All of lore.kernel.org
 help / color / mirror / Atom feed
From: Jakub Kicinski <kuba@kernel.org>
To: Thinh Tran <thinhtr@linux.vnet.ibm.com>
Cc: aelior@marvell.com, davem@davemloft.net, edumazet@google.com,
	manishc@marvell.com, netdev@vger.kernel.org, pabeni@redhat.com,
	skalluru@marvell.com, drc@linux.vnet.ibm.com,
	abdhalee@in.ibm.com, simon.horman@corigine.com
Subject: Re: [PATCH v4] bnx2x: Fix error recovering in switch configuration
Date: Mon, 31 Jul 2023 17:47:16 -0700	[thread overview]
Message-ID: <20230731174716.0898ff62@kernel.org> (raw)
In-Reply-To: <20230728211133.2240873-1-thinhtr@linux.vnet.ibm.com>

On Fri, 28 Jul 2023 16:11:33 -0500 Thinh Tran wrote:
> As the BCM57810 and other I/O adapters are connected
> through a PCIe switch, the bnx2x driver causes unexpected
> system hang/crash while handling PCIe switch errors, if
> its error handler is called after other drivers' handlers.
> 
> In this case, after numbers of bnx2x_tx_timout(), the
> bnx2x_nic_unload() is  called, frees up resources and
> calls bnx2x_napi_disable().
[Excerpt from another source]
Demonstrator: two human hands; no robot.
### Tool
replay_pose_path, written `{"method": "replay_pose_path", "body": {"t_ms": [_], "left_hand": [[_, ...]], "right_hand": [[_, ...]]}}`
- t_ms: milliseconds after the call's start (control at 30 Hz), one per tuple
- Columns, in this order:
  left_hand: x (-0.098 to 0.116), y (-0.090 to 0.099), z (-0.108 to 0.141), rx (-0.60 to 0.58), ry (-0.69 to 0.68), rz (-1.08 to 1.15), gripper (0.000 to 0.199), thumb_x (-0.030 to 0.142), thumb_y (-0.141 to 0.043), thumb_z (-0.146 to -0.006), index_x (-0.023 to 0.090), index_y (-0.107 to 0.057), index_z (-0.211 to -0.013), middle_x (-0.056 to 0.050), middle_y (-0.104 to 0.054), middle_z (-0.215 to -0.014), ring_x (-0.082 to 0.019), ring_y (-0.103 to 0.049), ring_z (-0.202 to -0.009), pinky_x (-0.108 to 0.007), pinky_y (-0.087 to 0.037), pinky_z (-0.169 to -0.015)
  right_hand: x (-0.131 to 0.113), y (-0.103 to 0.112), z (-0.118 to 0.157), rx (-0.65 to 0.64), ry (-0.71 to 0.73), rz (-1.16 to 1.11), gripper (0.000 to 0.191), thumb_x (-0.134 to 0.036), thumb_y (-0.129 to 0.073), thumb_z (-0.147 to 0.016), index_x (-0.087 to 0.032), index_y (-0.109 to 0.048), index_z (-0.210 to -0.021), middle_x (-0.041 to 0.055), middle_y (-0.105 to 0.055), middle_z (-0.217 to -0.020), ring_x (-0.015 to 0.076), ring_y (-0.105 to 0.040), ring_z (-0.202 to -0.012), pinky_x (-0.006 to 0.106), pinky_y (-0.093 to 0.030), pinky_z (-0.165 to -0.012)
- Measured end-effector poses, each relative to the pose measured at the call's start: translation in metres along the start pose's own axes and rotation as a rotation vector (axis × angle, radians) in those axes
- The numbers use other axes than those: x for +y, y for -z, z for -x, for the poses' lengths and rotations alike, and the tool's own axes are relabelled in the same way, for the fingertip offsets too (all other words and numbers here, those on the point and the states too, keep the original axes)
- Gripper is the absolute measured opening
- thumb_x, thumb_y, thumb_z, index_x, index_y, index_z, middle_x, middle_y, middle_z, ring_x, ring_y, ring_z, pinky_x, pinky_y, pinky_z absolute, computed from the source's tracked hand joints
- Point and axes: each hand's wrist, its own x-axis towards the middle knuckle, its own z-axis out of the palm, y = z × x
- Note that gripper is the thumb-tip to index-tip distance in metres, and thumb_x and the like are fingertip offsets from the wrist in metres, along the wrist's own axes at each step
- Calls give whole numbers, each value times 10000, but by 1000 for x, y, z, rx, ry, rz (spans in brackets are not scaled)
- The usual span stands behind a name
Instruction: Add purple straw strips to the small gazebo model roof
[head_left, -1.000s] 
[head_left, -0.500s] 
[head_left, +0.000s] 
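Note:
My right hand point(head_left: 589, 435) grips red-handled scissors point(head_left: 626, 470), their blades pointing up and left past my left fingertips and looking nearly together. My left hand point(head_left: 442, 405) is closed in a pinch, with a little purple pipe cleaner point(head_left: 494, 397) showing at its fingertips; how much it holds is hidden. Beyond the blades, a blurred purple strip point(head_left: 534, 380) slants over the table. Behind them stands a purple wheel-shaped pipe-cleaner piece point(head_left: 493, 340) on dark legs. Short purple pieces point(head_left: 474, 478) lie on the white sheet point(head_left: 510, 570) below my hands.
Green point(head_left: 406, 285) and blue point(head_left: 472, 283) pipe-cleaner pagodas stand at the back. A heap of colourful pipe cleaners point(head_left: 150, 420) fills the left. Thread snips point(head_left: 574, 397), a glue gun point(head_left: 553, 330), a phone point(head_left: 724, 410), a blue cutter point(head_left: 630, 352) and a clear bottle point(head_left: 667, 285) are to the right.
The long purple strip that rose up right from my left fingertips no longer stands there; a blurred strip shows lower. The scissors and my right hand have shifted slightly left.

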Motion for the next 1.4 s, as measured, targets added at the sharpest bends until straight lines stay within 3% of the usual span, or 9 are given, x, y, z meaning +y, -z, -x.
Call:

Then when EEH calls its
> error handler, the bnx2x_io_error_detected() and
> bnx2x_io_slot_reset() also calling bnx2x_napi_disable()
> and freeing the resources.
> 
> 
> Signed-off-by: Thinh Tran <thinhtr@linux.vnet.ibm.com>
> Reviewed-by: Manish Chopra <manishc@marvell.com>
> Tested-by: Abdul Haleem <abdhalee@in.ibm.com>
> Tested-by: David Christensen <drc@linux.vnet.ibm.com>
> 
> Reviewed-by: Simon Horman <simon.horman@corigine.com>

nit: no empty lines between tags

There should be a "---" line between the tags and changelog.

>   v4:
>    - factoring common code into new function bnx2x_stop_nic()
>      that disables and releases IRQs and NAPIs 
>   v3:
>     - no changes, just repatched to the latest driver level
>     - updated the reviewed-by Manish in October, 2022
> 
>   v2:
>    - Check the state of the NIC before calling disable nappi
>      and freeing the IRQ
>    - Prevent recurrence of TX timeout by turning off the carrier,
>      calling netif_carrier_off() in bnx2x_tx_timeout()
>    - Check and bail out early if fp->page_pool already freed
>
> ---
>  drivers/net/ethernet/broadcom/bnx2x/bnx2x.h   |  2 ++

> @@ -3095,14 +3097,8 @@ int bnx2x_nic_unload(struct bnx2x *bp, int unload_mode, bool keep_link)
>  		if (!CHIP_IS_E1x(bp))
>  			bnx2x_pf_disable(bp);
>  
> -		/* Disable HW interrupts, NAPI */
> -		bnx2x_netif_stop(bp, 1);
> -		/* Delete all NAPI objects */
> -		bnx2x_del_all_napi(bp);
> -		if (CNIC_LOADED(bp))
> -			bnx2x_del_all_napi_cnic(bp);
> -		/* Release IRQs */
> -		bnx2x_free_irq(bp);

Could you split the change into two patches - one factoring out the
code into bnx2x_stop_nic() and the other adding the nic_stopped
variable? First one should be pure code refactoring with no functional
changes. That'd make the reviewing process easier.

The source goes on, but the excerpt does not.